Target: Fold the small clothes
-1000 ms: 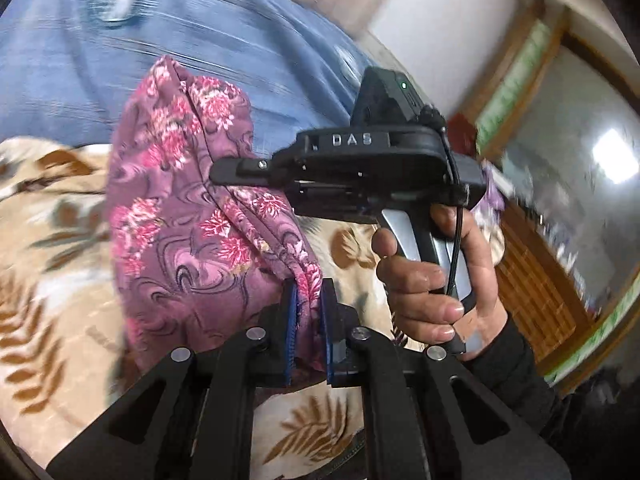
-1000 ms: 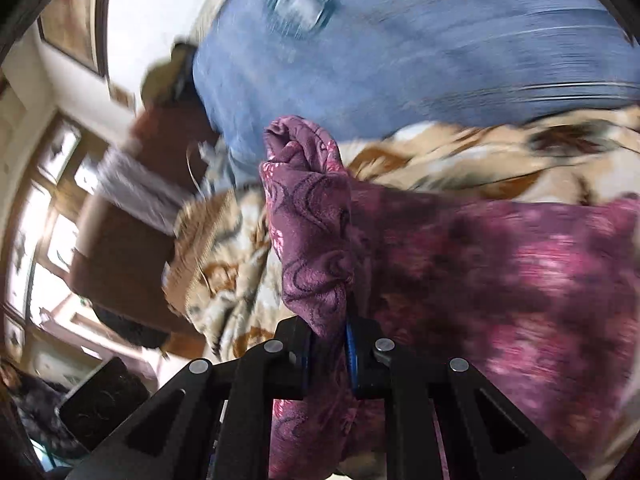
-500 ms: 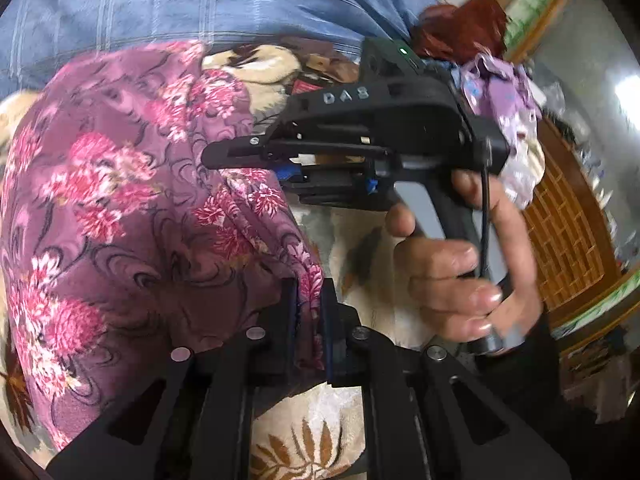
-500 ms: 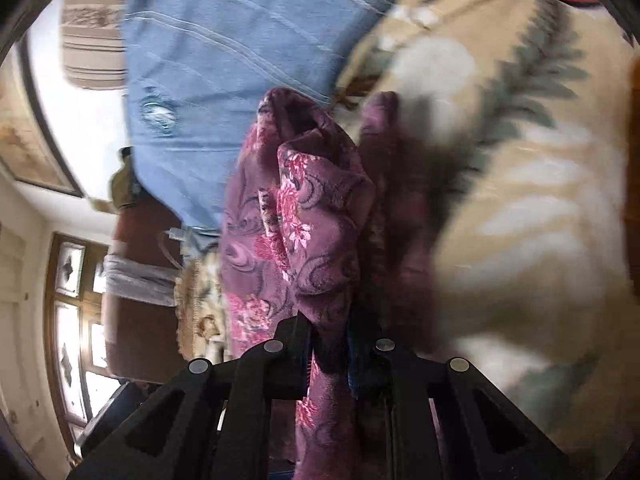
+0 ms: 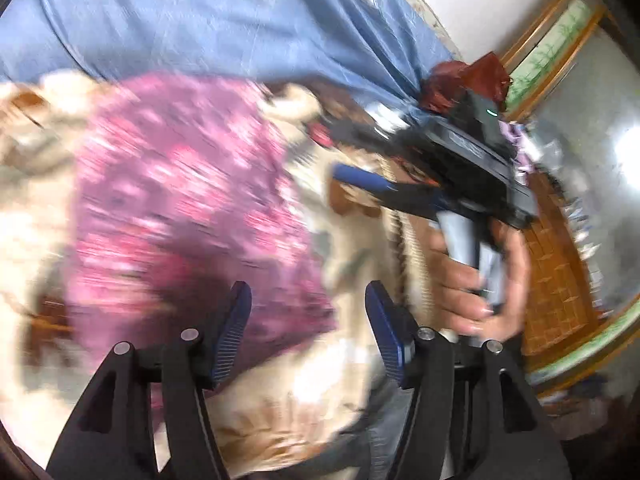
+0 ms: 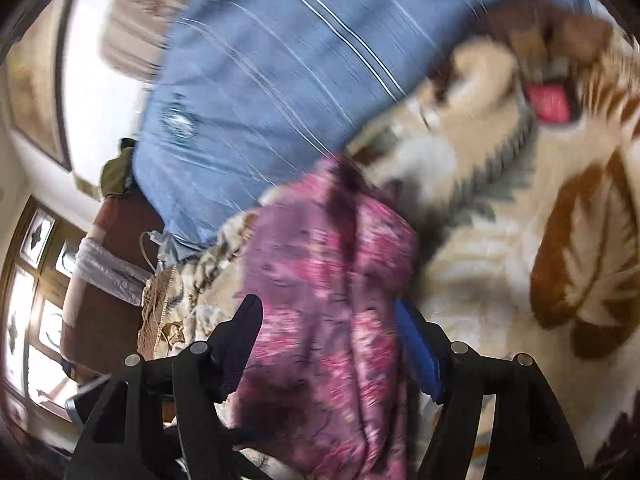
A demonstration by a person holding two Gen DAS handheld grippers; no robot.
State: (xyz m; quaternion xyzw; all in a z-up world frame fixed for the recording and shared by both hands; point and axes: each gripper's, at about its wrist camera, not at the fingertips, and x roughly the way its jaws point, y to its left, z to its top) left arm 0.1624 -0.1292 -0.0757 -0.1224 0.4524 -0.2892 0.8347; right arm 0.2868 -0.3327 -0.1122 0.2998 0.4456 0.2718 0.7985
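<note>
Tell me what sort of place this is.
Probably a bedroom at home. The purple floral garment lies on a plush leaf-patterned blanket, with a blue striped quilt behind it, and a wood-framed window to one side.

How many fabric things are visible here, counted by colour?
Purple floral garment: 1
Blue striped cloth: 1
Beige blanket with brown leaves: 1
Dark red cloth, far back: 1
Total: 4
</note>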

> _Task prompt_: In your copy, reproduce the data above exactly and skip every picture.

> _Answer box_:
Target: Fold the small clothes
-1000 ms: 
-1000 ms: 
-500 ms: 
-500 ms: 
+0 ms: 
+0 ms: 
A demonstration by a person holding two Gen DAS handheld grippers; no robot.
State: (xyz m; quaternion xyzw; all in a z-up world frame fixed for the recording and shared by both hands; point and axes: each gripper's, at about its wrist camera, not at the fingertips, and x roughly the way its jaws point, y to its left, z to its top) left arm 0.1624 -0.1292 -0.0757 -0.1224 0.4524 -0.2892 0.8347; right arm 0.2868 -0.3327 -0.1122 0.2998 0.4456 0.2718 0.7985
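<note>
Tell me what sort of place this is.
Probably a bedroom at home. The purple floral garment lies on a plush leaf-patterned blanket, with a blue striped quilt behind it, and a wood-framed window to one side.

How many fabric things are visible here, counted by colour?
Purple floral garment: 1
Blue striped cloth: 1
Beige blanket with brown leaves: 1
Dark red cloth, far back: 1
Total: 4
</note>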

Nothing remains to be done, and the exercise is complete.